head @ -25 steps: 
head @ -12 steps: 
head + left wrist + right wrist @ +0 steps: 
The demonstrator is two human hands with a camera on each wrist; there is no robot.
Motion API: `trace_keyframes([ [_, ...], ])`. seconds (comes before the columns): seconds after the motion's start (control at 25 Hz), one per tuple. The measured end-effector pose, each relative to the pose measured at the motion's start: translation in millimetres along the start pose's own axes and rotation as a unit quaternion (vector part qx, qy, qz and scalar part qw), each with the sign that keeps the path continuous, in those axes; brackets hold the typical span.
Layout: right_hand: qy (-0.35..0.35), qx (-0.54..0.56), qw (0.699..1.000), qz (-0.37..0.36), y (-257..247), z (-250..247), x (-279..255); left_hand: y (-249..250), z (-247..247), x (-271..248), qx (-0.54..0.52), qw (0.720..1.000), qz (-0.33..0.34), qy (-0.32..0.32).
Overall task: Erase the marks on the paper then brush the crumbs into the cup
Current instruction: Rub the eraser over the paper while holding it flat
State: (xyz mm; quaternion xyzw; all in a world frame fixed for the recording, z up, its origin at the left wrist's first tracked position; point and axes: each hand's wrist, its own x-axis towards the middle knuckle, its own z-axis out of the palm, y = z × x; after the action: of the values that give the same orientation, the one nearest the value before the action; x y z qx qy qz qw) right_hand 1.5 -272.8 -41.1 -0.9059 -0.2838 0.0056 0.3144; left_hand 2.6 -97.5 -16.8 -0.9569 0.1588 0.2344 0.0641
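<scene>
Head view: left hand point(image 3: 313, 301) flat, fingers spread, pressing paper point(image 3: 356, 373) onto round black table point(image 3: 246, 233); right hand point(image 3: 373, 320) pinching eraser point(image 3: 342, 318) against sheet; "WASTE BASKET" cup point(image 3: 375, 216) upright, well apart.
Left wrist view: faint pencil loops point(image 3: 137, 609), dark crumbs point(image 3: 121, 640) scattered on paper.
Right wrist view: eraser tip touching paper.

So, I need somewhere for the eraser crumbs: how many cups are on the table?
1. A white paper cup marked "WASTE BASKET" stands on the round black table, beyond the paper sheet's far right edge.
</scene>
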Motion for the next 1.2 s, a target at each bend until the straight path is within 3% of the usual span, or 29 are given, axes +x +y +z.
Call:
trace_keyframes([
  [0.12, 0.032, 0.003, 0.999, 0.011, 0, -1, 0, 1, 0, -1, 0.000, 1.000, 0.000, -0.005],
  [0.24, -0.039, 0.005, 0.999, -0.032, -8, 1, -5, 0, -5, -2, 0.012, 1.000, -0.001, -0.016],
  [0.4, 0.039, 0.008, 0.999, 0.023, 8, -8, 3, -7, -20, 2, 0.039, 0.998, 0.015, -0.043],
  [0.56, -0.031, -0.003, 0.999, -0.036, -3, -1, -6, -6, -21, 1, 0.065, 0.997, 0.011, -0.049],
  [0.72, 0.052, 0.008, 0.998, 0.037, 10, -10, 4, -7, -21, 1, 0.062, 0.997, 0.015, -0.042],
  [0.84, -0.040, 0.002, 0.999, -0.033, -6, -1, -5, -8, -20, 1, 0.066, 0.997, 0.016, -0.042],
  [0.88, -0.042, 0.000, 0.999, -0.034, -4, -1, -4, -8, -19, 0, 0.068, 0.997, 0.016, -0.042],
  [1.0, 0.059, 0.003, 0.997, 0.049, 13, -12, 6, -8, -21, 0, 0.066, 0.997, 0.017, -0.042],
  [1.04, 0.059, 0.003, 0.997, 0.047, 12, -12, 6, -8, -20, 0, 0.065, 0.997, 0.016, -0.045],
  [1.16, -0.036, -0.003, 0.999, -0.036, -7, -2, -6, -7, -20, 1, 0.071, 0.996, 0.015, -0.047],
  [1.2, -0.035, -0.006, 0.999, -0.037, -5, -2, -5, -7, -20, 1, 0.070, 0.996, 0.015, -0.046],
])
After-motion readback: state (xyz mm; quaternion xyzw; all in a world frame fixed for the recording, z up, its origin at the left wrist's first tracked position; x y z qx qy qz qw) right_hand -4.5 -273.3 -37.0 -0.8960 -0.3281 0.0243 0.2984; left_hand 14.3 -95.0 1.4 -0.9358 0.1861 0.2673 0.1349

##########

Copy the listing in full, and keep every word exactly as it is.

head @ -25 steps: 
head @ -12 steps: 
head + left wrist + right wrist @ +0 steps: 
The demonstrator is two human hands with a camera on each wrist; there is no robot.
Motion API: `trace_keyframes([ [_, ...], ])`. seconds (comes before the columns): seconds after the motion's start (control at 25 Hz), one per tuple. The measured end-effector pose, each relative to the pose measured at the motion's start: translation in millimetres along the start pose's own axes and rotation as a unit quaternion (vector part qx, qy, qz and scalar part qw), each with the sign that keeps the path continuous, in those axes; brackets hold the typical span.
Layout: right_hand: qy (-0.35..0.35), qx (-0.54..0.56), qw (0.699..1.000), qz (-0.37..0.36), y (-257..247), z (-250..247), x (-279..255); left_hand: y (-249..250), z (-247..247), x (-271..248), qx (-0.54..0.52), qw (0.720..1.000), qz (-0.33..0.34), qy (-0.32..0.32).
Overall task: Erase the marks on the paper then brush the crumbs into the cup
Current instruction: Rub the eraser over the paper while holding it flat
State: (xyz mm; quaternion xyzw; all in a world frame fixed for the recording, z up, its origin at the left wrist's first tracked position; point and axes: each hand's wrist, its own x-axis towards the middle knuckle, its own z-axis out of the palm, y = z × x; after the action: of the values that give the same orientation, the one nearest the value before the action; x y z qx qy qz qw) right_hand 1.5 -272.8 -41.1 -0.9059 -0.2838 0.0056 0.3144; left_hand 2.6 -97.5 -16.8 -0.9569 0.1588 0.2344 0.0641
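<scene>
Head view: left hand point(image 3: 313, 301) flat, fingers spread, pressing paper point(image 3: 356, 373) onto round black table point(image 3: 246, 233); right hand point(image 3: 373, 320) pinching eraser point(image 3: 342, 318) against sheet; "WASTE BASKET" cup point(image 3: 375, 216) upright, well apart.
Left wrist view: faint pencil loops point(image 3: 137, 609), dark crumbs point(image 3: 121, 640) scattered on paper.
Right wrist view: eraser tip touching paper.

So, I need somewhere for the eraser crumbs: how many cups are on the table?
1. A white paper cup marked "WASTE BASKET" stands on the round black table, beyond the paper sheet's far right edge.
</scene>
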Motion for the next 1.2 s, a target at each bend until the straight path is within 3% of the usual span, or 29 are given, axes +x +y +z.
Call:
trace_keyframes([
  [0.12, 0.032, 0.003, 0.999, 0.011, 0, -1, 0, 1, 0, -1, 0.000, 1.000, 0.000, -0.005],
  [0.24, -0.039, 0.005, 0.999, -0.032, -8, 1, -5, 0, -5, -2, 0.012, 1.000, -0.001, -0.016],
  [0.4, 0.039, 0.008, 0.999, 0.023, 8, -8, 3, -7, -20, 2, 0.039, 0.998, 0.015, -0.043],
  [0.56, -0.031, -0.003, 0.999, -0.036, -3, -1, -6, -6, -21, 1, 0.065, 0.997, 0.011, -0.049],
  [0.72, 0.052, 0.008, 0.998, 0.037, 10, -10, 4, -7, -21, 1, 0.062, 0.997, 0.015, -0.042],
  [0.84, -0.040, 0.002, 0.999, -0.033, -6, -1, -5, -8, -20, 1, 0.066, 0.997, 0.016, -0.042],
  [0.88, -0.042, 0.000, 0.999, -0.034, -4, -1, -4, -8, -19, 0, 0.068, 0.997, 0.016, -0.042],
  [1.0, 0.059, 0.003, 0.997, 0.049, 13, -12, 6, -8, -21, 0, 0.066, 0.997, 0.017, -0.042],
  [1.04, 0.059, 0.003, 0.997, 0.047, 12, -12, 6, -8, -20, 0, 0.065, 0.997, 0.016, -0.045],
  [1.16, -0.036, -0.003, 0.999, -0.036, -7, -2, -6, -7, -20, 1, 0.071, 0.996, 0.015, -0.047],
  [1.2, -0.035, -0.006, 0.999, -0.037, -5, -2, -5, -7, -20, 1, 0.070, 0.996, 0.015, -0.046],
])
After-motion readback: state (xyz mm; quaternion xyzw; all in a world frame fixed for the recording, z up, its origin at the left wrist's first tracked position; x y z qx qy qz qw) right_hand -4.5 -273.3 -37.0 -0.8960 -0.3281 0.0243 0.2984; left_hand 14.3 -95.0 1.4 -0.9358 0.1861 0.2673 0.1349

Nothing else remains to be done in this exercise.